Only the lines that hold "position" should be in the answer, each copied from the data below.

___ Dataset extract ___

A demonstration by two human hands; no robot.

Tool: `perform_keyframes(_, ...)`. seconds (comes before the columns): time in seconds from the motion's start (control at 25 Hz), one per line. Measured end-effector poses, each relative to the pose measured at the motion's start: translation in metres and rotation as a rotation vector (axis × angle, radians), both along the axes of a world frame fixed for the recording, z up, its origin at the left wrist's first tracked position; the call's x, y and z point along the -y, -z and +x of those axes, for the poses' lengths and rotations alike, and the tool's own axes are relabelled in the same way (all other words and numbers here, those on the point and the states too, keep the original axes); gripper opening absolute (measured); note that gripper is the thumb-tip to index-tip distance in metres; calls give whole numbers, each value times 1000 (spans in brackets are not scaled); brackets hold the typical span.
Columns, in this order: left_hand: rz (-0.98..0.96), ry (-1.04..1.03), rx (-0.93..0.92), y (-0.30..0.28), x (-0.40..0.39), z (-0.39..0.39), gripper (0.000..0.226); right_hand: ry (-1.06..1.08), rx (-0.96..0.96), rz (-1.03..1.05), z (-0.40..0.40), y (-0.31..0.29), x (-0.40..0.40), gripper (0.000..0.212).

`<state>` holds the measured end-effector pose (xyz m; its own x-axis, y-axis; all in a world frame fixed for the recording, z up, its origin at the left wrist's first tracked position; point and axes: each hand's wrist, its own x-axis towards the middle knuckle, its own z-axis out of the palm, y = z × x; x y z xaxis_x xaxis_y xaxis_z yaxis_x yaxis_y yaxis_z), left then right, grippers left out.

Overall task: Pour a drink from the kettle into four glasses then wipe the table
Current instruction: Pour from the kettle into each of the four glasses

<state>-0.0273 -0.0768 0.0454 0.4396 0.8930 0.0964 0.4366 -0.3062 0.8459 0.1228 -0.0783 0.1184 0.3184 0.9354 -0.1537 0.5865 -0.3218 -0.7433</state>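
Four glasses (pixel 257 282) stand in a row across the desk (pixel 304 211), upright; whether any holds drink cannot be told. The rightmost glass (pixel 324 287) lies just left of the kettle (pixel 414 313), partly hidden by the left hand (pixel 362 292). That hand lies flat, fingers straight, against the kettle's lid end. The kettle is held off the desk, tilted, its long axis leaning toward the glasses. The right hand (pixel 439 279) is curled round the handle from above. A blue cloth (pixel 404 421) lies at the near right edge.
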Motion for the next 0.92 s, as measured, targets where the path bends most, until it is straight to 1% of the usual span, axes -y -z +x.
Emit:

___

Exercise result
Tool: `perform_keyframes(_, ...)`. seconds (comes before the columns): time in seconds from the motion's start (control at 25 Hz), one per line. Measured end-effector poses, each relative to the pose measured at the motion's start: translation in metres and rotation as a rotation vector (axis × angle, radians), both along the axes of a world frame fixed for the recording, z up, its origin at the left wrist's first tracked position; the call's x, y and z point along the -y, -z and +x of those axes, for the poses' lengths and rotations alike, and the tool's own axes are relabelled in the same way (all other words and numbers here, those on the point and the states too, keep the original axes); gripper opening absolute (measured); note that gripper is the thumb-tip to index-tip distance in metres; calls give whole numbers, each value times 1000 (spans in brackets are not scaled); brackets hold the typical span.
`<state>` holds the measured end-effector pose (xyz m; its own x-axis, y-axis; all in a world frame fixed for the recording, z up, its origin at the left wrist's first tracked position; point and axes: each hand's wrist, its own x-axis towards the middle knuckle, its own z-axis out of the palm, y = z × x; x y z xaxis_x xaxis_y xaxis_z yaxis_x yaxis_y yaxis_z), left then right, grippers left out.

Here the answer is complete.